● PROBLEM: Using the records below, report how many lines include "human", and give no more than the number.

● Stored data entries:
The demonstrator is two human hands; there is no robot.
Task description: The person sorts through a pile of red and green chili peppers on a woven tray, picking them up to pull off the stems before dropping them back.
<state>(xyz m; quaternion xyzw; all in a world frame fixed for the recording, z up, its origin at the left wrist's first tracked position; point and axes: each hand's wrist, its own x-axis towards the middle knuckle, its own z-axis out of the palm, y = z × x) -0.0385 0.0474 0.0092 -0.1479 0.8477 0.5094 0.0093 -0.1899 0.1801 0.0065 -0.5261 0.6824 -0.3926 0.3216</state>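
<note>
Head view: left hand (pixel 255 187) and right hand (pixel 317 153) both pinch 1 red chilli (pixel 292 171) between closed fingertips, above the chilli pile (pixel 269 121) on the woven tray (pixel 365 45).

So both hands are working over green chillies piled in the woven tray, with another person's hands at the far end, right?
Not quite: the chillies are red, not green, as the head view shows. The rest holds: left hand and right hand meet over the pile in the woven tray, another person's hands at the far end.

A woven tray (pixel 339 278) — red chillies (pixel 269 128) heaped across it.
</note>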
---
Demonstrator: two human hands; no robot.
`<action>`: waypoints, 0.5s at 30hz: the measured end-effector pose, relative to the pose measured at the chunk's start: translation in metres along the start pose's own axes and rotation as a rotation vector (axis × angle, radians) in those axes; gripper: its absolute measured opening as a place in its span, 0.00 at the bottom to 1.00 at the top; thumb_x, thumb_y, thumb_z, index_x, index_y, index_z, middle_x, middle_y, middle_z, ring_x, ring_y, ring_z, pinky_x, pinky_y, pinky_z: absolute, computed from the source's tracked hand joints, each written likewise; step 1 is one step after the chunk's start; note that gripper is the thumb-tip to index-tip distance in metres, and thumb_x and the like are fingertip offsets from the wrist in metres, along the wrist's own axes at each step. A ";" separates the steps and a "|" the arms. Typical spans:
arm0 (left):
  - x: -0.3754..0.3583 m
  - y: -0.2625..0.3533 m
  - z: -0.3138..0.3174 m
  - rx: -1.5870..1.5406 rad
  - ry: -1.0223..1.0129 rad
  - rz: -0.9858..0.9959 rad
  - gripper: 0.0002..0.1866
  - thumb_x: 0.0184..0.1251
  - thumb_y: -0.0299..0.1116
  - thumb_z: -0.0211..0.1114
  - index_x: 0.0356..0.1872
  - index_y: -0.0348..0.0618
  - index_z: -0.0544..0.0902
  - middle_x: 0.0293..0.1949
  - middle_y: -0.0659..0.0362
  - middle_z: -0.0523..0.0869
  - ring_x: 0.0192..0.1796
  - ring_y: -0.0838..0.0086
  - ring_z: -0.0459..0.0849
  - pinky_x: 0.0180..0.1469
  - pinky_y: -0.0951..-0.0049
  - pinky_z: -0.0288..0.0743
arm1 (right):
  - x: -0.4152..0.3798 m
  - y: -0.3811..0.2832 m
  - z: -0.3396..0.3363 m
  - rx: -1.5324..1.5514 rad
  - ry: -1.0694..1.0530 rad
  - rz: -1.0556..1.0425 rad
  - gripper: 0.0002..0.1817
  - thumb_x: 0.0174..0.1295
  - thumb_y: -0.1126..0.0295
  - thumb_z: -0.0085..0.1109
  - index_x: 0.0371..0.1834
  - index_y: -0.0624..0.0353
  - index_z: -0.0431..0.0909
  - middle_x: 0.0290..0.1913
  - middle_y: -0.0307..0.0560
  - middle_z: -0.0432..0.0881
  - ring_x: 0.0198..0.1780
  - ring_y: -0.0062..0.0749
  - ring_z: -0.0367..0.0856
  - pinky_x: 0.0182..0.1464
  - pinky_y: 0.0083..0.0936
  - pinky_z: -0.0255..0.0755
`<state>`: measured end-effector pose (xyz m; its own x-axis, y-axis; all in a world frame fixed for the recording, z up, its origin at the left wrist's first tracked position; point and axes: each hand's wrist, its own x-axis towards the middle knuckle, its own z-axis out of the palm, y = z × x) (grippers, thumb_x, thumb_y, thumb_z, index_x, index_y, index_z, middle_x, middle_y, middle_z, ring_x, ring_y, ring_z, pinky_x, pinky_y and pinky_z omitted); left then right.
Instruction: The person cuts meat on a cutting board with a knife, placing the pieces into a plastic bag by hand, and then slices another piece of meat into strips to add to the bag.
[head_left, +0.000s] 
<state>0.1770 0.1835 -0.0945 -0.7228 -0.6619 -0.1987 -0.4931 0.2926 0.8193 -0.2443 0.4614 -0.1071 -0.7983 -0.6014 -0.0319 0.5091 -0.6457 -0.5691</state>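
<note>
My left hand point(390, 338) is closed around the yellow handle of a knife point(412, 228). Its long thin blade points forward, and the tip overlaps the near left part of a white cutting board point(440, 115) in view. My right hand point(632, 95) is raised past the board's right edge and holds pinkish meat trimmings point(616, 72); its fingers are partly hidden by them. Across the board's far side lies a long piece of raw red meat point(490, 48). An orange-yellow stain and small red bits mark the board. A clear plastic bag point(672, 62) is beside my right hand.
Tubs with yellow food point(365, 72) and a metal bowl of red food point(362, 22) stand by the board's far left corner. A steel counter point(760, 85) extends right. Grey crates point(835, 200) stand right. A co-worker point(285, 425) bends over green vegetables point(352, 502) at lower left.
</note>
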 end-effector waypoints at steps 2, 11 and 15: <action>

● SOLUTION: 2